I was puzzled to see jobs from a user with invalid node counts. SLURM accepted the jobs' submission, queued them, and then when it went to run the jobs, failed them with the message, "_pick_best_nodes: job 65398 never runnable". I just did a simple test to confirm the behavior: salloc -N95500 salloc: Pending job allocation 84765 salloc: job 84765 queued and waiting for resources Please fix SLURM to reject a BG/Q job at submission time if it asks for a node count which, if greater than 512 nodes, * is not a multiple of MidplaneNodeCnt nodes * cannot complete a 2, 3, or 4 dimensional block of midplanes
This applies to any platform, not only Bluegene systems and this fix is being made only to the v2.5 code. You can back-port fairly similar code to v2.4 is necesary. https://github.com/SchedMD/slurm/commit/d46c7607d374eb36bf64fac74ed17d922b3df2fe
(In reply to comment #1) > This applies to any platform, not only Bluegene systems and this fix is > being made only to the v2.5 code. You can back-port fairly similar code to > v2.4 is necesary. > > https://github.com/SchedMD/slurm/commit/ > d46c7607d374eb36bf64fac74ed17d922b3df2fe With the v2.5.1 code now installed on Sequoia, I attempted to test this fix. I asked for 92K nodes - an impossibility. While salloc will now reject the job when an active partition is specified, it still accepts the job for down partitions. This results in the same problem: users submit their jobs to partitions that will only be enabled later in the week. They will wait in the queue for days and then fail when they are scheduled to run on a newly activated partition: lipari@seqlac2$ salloc -N92K -p pscale salloc: error: Failed to allocate resources: Requested node configuration is not available lipari@seqlac2$ salloc -N92K -p pbatch salloc: Requested partition configuration not available now salloc: Pending job allocation 35492 salloc: job 35492 queued and waiting for resources
I've changed the component from Bluegene plugin to scheduling. While this can be observed on a Bluegene, it is a generic Slurm bug.

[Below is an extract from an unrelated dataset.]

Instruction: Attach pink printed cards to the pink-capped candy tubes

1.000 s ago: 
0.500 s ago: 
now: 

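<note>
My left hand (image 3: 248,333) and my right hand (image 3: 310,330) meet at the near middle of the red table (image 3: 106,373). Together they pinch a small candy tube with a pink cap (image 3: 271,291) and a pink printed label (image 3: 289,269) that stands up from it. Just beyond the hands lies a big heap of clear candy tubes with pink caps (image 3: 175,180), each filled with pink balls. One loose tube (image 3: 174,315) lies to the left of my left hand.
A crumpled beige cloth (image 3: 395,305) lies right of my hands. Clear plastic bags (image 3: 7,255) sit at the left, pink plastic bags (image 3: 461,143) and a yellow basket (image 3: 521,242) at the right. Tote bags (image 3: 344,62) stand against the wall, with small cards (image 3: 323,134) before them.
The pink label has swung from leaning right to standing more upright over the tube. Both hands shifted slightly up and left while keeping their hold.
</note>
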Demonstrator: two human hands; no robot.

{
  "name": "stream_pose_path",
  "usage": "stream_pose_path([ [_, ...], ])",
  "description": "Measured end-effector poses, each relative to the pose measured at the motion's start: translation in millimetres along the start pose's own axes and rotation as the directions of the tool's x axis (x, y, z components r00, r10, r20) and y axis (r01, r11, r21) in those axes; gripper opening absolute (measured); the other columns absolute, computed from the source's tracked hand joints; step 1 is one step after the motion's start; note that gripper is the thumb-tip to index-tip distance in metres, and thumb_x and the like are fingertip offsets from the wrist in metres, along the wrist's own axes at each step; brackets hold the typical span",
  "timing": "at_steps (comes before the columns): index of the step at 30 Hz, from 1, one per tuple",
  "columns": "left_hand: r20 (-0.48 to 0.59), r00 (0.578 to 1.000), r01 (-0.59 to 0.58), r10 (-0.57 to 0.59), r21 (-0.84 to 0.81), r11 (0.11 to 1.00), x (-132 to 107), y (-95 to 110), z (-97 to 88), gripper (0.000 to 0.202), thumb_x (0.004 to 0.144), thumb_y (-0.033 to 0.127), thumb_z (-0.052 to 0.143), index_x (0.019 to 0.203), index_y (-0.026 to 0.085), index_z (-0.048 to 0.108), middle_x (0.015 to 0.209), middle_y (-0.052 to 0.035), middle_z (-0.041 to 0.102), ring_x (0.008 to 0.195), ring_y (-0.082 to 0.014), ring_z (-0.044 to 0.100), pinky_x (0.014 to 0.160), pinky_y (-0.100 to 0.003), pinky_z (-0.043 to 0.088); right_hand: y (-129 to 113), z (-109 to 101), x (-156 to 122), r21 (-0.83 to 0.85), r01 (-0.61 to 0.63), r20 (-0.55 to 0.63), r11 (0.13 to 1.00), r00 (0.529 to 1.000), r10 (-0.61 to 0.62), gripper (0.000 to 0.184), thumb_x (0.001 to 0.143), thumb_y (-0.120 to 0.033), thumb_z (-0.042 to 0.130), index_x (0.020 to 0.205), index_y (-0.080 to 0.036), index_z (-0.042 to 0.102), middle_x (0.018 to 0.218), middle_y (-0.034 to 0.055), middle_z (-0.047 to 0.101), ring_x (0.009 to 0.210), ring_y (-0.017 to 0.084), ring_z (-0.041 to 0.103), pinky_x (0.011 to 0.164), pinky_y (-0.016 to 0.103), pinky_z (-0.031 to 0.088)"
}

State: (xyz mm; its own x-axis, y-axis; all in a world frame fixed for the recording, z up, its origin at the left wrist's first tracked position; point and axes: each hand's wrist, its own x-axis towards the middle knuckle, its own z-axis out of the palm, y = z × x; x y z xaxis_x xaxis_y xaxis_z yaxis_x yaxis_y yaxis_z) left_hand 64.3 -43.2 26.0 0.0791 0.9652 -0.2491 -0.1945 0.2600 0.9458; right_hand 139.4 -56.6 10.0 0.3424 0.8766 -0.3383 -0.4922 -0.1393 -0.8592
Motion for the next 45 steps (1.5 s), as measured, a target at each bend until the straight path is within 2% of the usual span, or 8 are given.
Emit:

Created attachment 220 [details] fix for v2.5.5
I was able to reproduce the problem and make a fix. This will be in v2.5.5 when released, probably in the coming days. What is your scheduling for bringing bgq back up? we could probably tag v2.5.5 before you bring the system up.
> What is your scheduling for bringing bgq back up? we could probably tag > v2.5.5 before you bring the system up. The plan calls around April 12.